My Irish-Catholic grandmother congratulating me for “choosing life.”

Yesterday evening I opened a box of tokens that took me back to a time when most people still printed photographs instead of digitally publishing them on social media. My fingertips felt dry against the card stock illustrated with pastel colored storks and teddy bears, and signatures scratched beneath generic congratualtions and well wishes as I embarked on this journey called Motherhood. The musk of over a decade’s worth of dust and mildew and stale incense smoke tickled my nose hair’s. The names of my exes relative‘s reminded me of what it felt like to be a fox in a wolf den.

This box held card after card after card from a family that never truly accepted me as their own amongst a few scattered cards from people with whom I shared blood but not much else, and saw far less frequently. My nostalgia was numbed by a long ago tumult that seems so far away it could almost be a former life. The numbness an ointment, like Bengay on sore muscles, carried away the heat of my anger and the kind of coldness that can bitter a heart, leaving a nothingness in its stead.

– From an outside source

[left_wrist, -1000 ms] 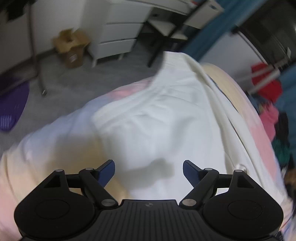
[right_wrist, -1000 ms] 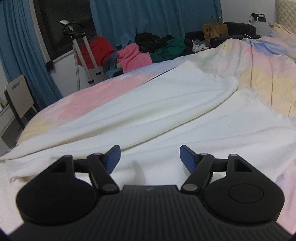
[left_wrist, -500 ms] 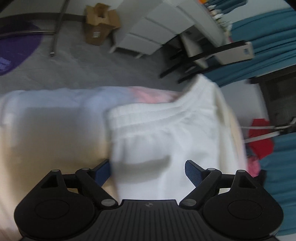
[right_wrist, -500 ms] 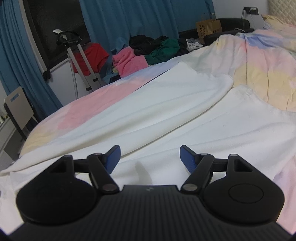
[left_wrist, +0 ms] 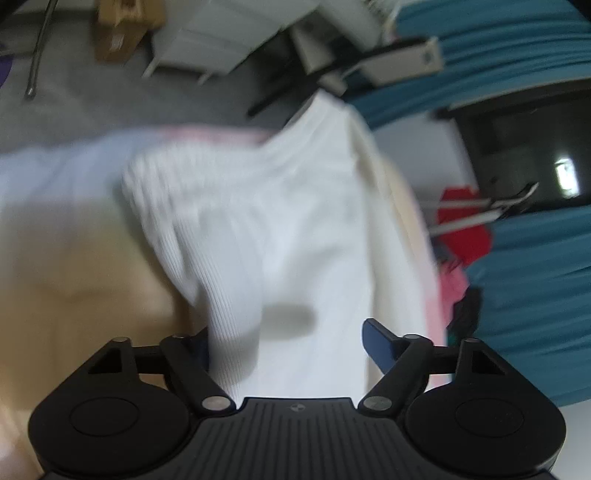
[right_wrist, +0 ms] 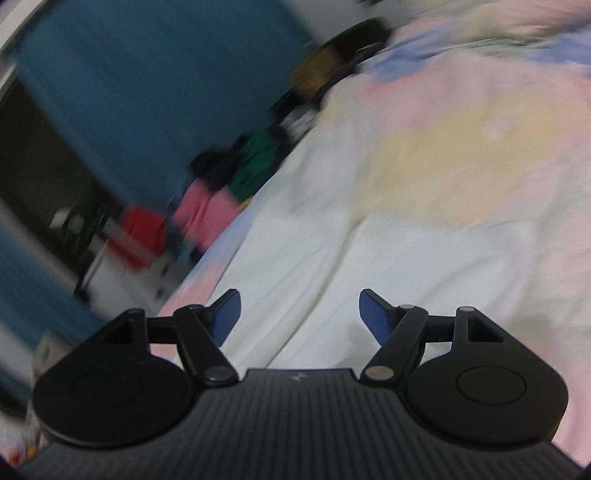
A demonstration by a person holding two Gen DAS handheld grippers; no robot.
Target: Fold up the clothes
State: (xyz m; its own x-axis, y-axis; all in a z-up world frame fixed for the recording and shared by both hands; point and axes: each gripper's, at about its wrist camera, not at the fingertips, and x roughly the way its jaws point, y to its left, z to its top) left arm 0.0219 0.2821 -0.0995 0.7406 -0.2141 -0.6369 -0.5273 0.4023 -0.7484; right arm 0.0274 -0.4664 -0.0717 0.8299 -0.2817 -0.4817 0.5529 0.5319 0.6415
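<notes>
A white garment (left_wrist: 295, 229) lies spread on the pastel bed cover (left_wrist: 74, 280). Its ribbed hem (left_wrist: 173, 221) runs toward my left gripper (left_wrist: 286, 336), and a corner of that hem sits between the closing jaws. The corner hides the left fingertip. The right fingertip (left_wrist: 380, 343) stands apart from the cloth. The right wrist view is blurred by motion. In it my right gripper (right_wrist: 299, 301) hangs open over the white garment (right_wrist: 369, 258), with nothing between its fingers. Beyond lies the pastel bed cover (right_wrist: 461, 147).
Past the bed's edge are a white drawer unit (left_wrist: 207, 40), a cardboard box (left_wrist: 118, 33) and a chair (left_wrist: 369, 66) on the grey floor. Blue curtains (left_wrist: 517, 55) and a red garment (left_wrist: 465, 229) on a rack stand to the right. A pile of coloured clothes (right_wrist: 229, 184) lies at the bed's far side.
My left gripper sank and rolled; the ribbed hem corner now reaches between its jaws, which have narrowed. My right gripper swung sideways and rolled, so its view is tilted and blurred.
</notes>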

What was left was a sensation that exceeds the word “love”. Felt emotionally and also producing a bodily experience that can only be explained as being born over and over again, being touched by sunlight for the first time, every time, or being taken from a meandering, meaningless life and given the biggest purpose that has ever existed in all the universes combined.

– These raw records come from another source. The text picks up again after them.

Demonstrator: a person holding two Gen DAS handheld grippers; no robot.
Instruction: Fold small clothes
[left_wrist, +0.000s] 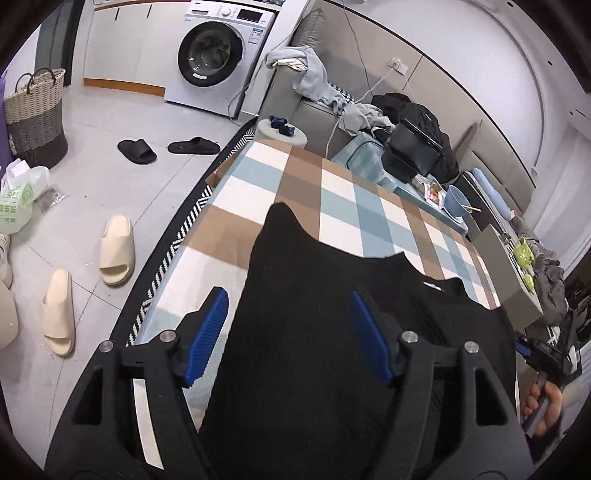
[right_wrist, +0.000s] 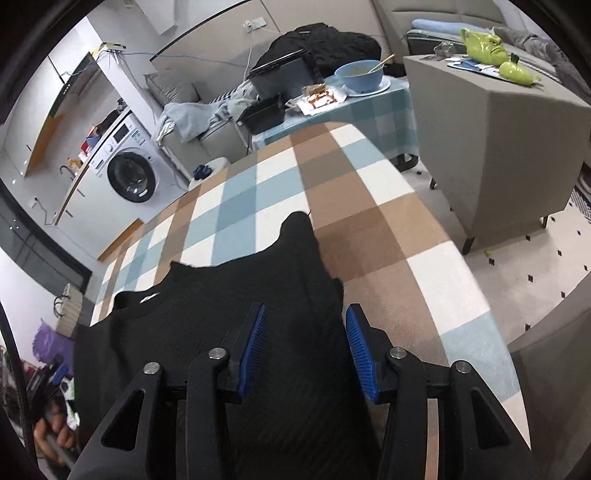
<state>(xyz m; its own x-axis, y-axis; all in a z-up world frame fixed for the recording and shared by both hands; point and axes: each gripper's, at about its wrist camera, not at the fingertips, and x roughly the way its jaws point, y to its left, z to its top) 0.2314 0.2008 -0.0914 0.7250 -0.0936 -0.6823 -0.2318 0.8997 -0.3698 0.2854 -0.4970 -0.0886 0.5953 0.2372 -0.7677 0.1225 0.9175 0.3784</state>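
Observation:
A black sleeveless top (left_wrist: 314, 295) lies flat on a checked blue, brown and white cloth (left_wrist: 332, 192), neck end away from me, with a white label (left_wrist: 433, 285) at the collar. My left gripper (left_wrist: 288, 306) is open, its blue pads either side of the top's left shoulder part. In the right wrist view the same top (right_wrist: 236, 295) lies spread on the checked cloth (right_wrist: 369, 221). My right gripper (right_wrist: 304, 321) is open over the top's right shoulder strap, one pad on each side of it.
To the left are floor tiles with beige slippers (left_wrist: 114, 254), black slippers (left_wrist: 136, 150), a woven basket (left_wrist: 35, 114) and a washing machine (left_wrist: 218, 55). Beyond the cloth stands a low table with a blue bowl (right_wrist: 364, 75) and black boxes (right_wrist: 280, 79). A grey cabinet (right_wrist: 491, 144) stands right.

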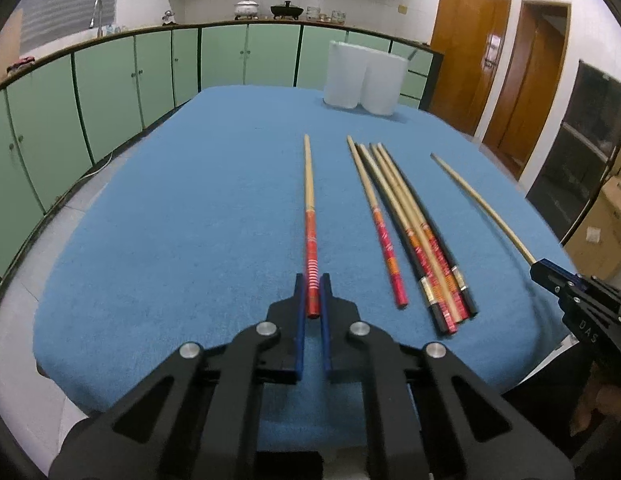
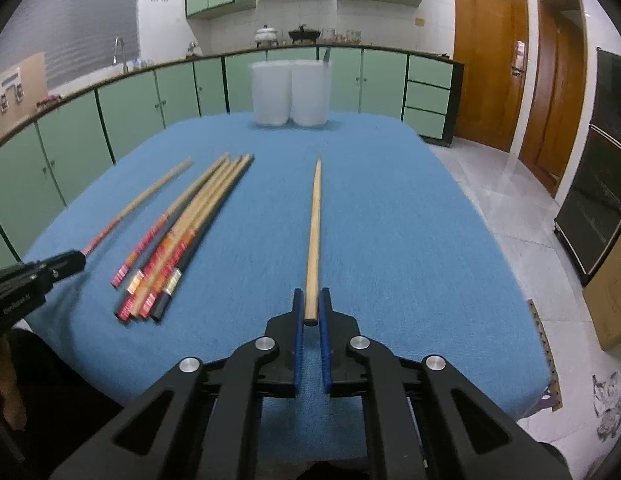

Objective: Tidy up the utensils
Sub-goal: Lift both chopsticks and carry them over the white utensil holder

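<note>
Item 1, left gripper (image 1: 312, 294): fingers clenched on the butt end of a red-handled chopstick (image 1: 309, 216), centre of the left wrist view; the stick runs away toward the upper middle of the frame, pale tip foremost; whether it rests on the cloth or is lifted clear cannot be told.

Item 2, right gripper (image 2: 311, 308): fingers clenched on the thick end of a plain wooden chopstick (image 2: 313, 232), centre of the right wrist view, point directed at the top of the frame; likewise lifted or resting, not determinable.

Item 3, chopstick bundle (image 1: 414, 232): several sticks, red, orange and black handles, lying close together right of centre in the left wrist view, left of centre in the right wrist view; one red-handled stick lies just beside the main group.

Item 4, two white cups (image 2: 290, 94): side by side at the far edge of the desk (image 1: 190, 200), which is covered in blue cloth; probable destination, in judgement only.

Handling notes: sticks judged light, stiff, slender and round, hence prone to roll and to pivot in a narrow grip; lacquered handles likely slick, bare wood less so; best taken at the thick handle end, squarely between the pads, as both are now.
</note>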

One card though stuck with me through the night and into this afternoon. Nagging at my attention while I attempted to focus on the many tasks yet to be fulfilled.

In the last of her year’s my grandmother lost her eyesight, both of her breasts, a bit of her wit’s, but one thing she held onto until she drew her last breath was her devout Irish Catholic faith. Just as her mind did, her penmanship suffered greatly in her old age so I wasn’t able to make out all of her words. What I was able to discern though was that she was praising my decision to “choose life” in this “culture of death.”

Being of the mind that I am, I perseverated a little on this phrasing. In my reflection I asserted that having Z was no more an act of choosing life than was the decision to terminate my first pregnancy.

At eighteen years old I walked out of a clinic with a bottle of pills that would induce a miscarriage. I sat on the floor of the bathtub in a pool of my womb-blood clutching the remnants of a tiny fetus in my palms. I knew I wasn’t ready to take responsibility for another human, nor was the father who only weeks prior drove his elbow into my spine just before I drove away from his house for what I thought would be the last time. I knew only the tip of the iceberg that is the life and emotional experience of a child growing up in the system, and that was enough to know that I wasn’t willing to grow a fetus to term only to birth it, and abandon it, to such a fate. If I were to give birth it would only be at a time when I was capable of doing whatever it takes to properly love and parent a child.

The kind of love and thought that goes into making a difficult decision like that is a radical act of choosing life. I chose my life. I chose to save a potential child from a life of suffering. I chose to bring that soul into existence when I knew I was ready to receive the gifts of the truest love I have ever known.